What is a URL?
URL is an abbreviation for Uniform Resource Locator. A URL is nothing more than the address of a particular, unique resource on the web. In principle, every valid URL should refer to a unique resource. These resources can be HTML pages, CSS documents, images, videos, PDFs, etc. As the Web server manages both the resource represented by the URL and the URL itself, the owner of the web server is responsible for managing both the resource and its URL.
In simple terms, imagine a city where every person owns only one house. Now consider the city as the web, each person as the resource, and then the address of every house will be the URL.
Anatomy of a URL
Let me explain the complete anatomy of the URL using the URL of one of my blog posts. This might seem a bit complicated from the URLs you usually see, but talking in great detail will help you understand complex URL structures easily.
https://ankitchauhanseo.com/how-does-google-search-work?key1=xyz&key2=abc#crawling
I will break down the parts of the URL above and explain them one by one:
- https – This part is called a scheme. The scheme shows the type of protocol a browser should use to request the resource. HTTPS is a type of protocol used to transfer data around computer networks.
- ankitchauhanseo.com – This is called the domain name. A domain name is basically an IP address converted to human-readable characters. It is the address of a web server.
Basically, ankitchauhanseo.com is an IP address, say 123.456.121.8, that is a location of a web server. But for the convenience of humans, this IP address is converted to the term ankitchauhanseo.com and is called a domain name.

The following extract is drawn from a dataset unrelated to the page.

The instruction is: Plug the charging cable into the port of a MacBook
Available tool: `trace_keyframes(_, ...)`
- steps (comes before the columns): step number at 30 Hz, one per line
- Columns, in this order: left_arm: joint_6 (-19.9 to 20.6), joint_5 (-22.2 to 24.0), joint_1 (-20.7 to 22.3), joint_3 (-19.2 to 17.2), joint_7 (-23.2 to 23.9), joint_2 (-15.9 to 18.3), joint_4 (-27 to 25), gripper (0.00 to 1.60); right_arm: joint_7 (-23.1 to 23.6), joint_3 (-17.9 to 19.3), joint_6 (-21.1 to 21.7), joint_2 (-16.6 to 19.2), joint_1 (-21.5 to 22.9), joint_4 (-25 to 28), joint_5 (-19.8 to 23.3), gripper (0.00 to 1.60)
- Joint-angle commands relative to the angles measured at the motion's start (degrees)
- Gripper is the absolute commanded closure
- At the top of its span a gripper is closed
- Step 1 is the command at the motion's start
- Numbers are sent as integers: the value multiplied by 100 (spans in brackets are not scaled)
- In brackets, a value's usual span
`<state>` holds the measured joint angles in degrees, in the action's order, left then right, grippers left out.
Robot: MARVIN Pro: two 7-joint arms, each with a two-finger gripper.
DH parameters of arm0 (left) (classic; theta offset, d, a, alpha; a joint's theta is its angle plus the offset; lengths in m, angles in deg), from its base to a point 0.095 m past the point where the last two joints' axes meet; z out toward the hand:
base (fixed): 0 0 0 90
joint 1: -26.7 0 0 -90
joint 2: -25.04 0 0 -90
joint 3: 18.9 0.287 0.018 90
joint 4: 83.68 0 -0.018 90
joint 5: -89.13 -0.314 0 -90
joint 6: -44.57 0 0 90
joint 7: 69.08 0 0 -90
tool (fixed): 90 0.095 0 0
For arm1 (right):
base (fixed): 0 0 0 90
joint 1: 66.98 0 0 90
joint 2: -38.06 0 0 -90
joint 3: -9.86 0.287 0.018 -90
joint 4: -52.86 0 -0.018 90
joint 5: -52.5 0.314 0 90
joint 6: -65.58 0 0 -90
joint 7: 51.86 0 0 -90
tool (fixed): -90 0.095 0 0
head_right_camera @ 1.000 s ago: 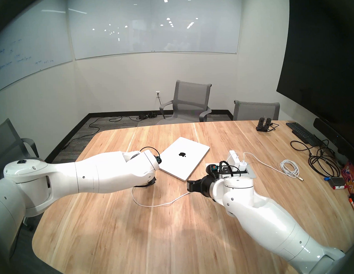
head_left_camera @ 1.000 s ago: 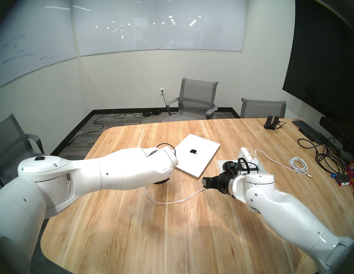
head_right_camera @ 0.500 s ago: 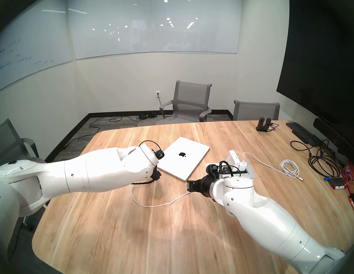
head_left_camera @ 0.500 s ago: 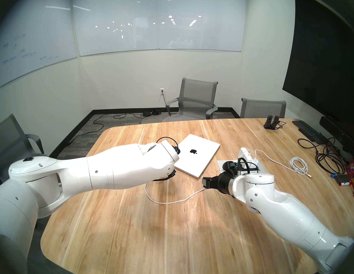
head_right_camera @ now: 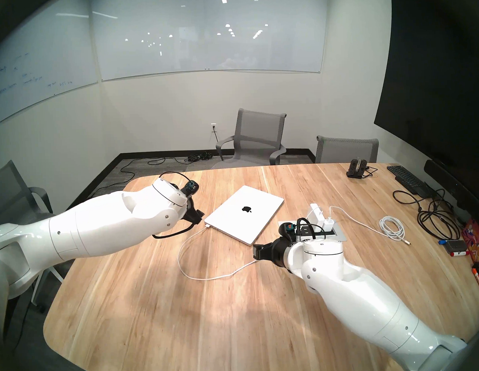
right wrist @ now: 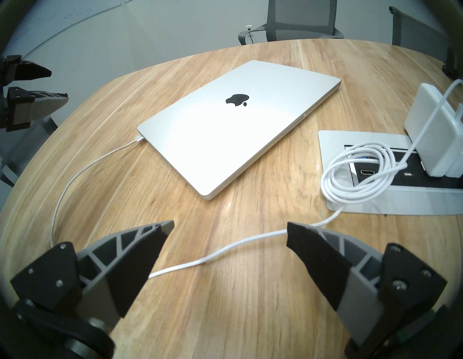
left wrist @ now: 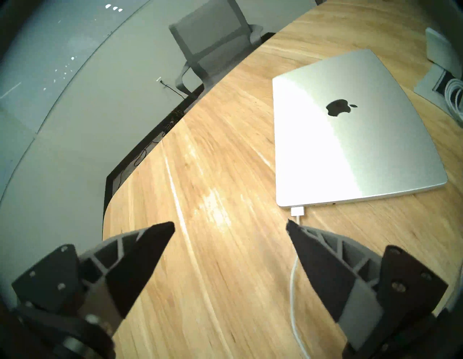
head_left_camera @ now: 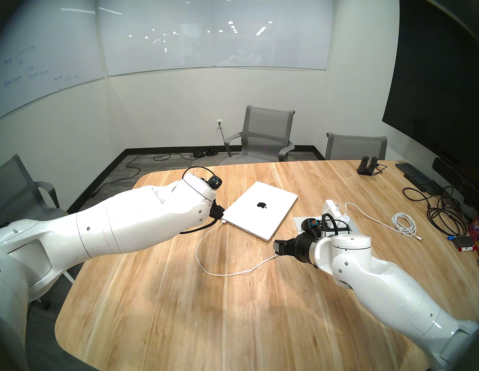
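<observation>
Both head views look down across the counter point(head_left_camera: 238, 304) from 6 o'clock; each wrist view sits low, sharing the MacBook point(left wrist: 350, 150).

closed silver macbook point(right wrist: 225, 130) flat on table, thin white charging cable point(right wrist: 75, 180) plugged into its edge, looping

Black keyboard point(head_left_camera: 416, 175) at table's point(head_left_camera: 183, 307) far right; tangled black cables point(head_left_camera: 442, 213) beside it.
</observation>
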<state>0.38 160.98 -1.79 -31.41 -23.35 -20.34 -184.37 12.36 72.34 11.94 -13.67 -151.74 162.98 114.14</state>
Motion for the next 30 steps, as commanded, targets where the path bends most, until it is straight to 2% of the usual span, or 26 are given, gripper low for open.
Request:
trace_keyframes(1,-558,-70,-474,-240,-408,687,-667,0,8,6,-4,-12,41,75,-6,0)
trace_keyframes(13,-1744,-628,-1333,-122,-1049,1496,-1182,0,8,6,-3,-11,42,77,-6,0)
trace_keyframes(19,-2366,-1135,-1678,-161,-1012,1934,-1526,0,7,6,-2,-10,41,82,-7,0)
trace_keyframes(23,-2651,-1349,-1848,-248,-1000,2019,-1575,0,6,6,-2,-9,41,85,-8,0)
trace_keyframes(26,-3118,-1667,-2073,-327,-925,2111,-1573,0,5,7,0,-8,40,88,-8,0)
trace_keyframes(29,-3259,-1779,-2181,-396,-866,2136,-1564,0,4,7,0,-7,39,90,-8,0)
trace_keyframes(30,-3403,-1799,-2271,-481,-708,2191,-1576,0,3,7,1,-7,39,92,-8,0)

- how-does-google-search-work – This part is called the path. The path represents the specific location of the web document in the domain. This can be a page, post, image, video, PDF or any other document.
- key1=xyz&key2=abc – This part of the URL is called parameters. URL parameters are also called ‘query strings’ and these provide additional information to the server in returning the resource. The parameters are separated from each other by the & symbol.
- #crawling – This part is called the anchor. The anchor specifies a specific location in the document/resource requested by the browser. It is usually used to jump to a particular section of the content on the web page.
What are the best practices for a URL structure?
Google has repeated numerous times that the content of your webpage should be written for users and not for manipulating the search engines.
The same goes for the URL structure. Try to keep the URL structure:
- As simple as possible
- Logically constructed
- Easily comprehensible to humans
Here are the recommended URL structure guidelines to follow:
- Keep the URLs simple and descriptive: The URLs should make sense to the users. At the same time, they can be descriptive in a way that the user gets an idea of what the web page is about by seeing the URL.
For example, the URL https://ankitchauhanseo.com/how-does-google-search-work/ is a blog post with a very simple structure yet it gives an idea about the content of the page.
- Country-specific TLDs: If you are targeting a specific country, it is recommended to use that country’s Top Level Domain or ccTLD. For example, if you are just focussing on the United Kingdom then it is better to use https://example.uk instead of https://example.com.
- Country-specific subdirectory with gTLD: If you have a multiregional site and want to target each country separately, this method is recommended. For example, if you are targeting both UK and India, the URLs can look like this:
https://example.com/uk/
https://example.com/in/
- Use hyphens to separate keywords in URL: To make the URL clearer and more readable to users and search engines, it is recommended to separate the keywords in the URL path using a hyphen ( – ).
- Always use HTTPS protocol: Using an HTTPS protocol makes your website more credible and trustworthy in the eyes of the user. It is also a Google ranking factor. So a padlock icon in the URL bar is a must.
- URLs are always in lowercase letters.
- Eliminate stop words: This is not a necessity but a URL without stops words (a, an, the, if, is, and etc.) looks cleaner. If possible avoid using stop words.
- Use the right keywords: Try to use the keywords in the URL path that actually describe what the content on the page is rather than stuffing the keywords. Remember, you are writing for users first.
Here are the URL structure practices you should AVOID:
- Avoid using unreadable and long ID numbers in the URL.
Example: https:example.com/category/?id_ion=360&sid=2a5ebc568f41da1 - Avoid joining keywords in the URL path together.
Example: https://ankitchauhanseo.com/howdoesgooglesearchwork - Avoid using underscores ( _ ) to separate keywords in the URL.
- Avoid using multiple and complex URL parameters. They can overwork Googlebot and cause more bandwidth consumption. This may even lead Googlebot to completely leave the site pages out of the index.
- Avoid using session IDs in URLs.
- Avoid dynamically generated URLs that may overuse the bandwidth of Googlebot. Use regular expressions in the robots.txt file to block a large set of dynamically generated URLs.
You need not memorize all these rules to create a good URL structure. Just make sure you follow a URL structure that you will love to read if you were the user. Start looking from the user’s perspective and make it the best possible.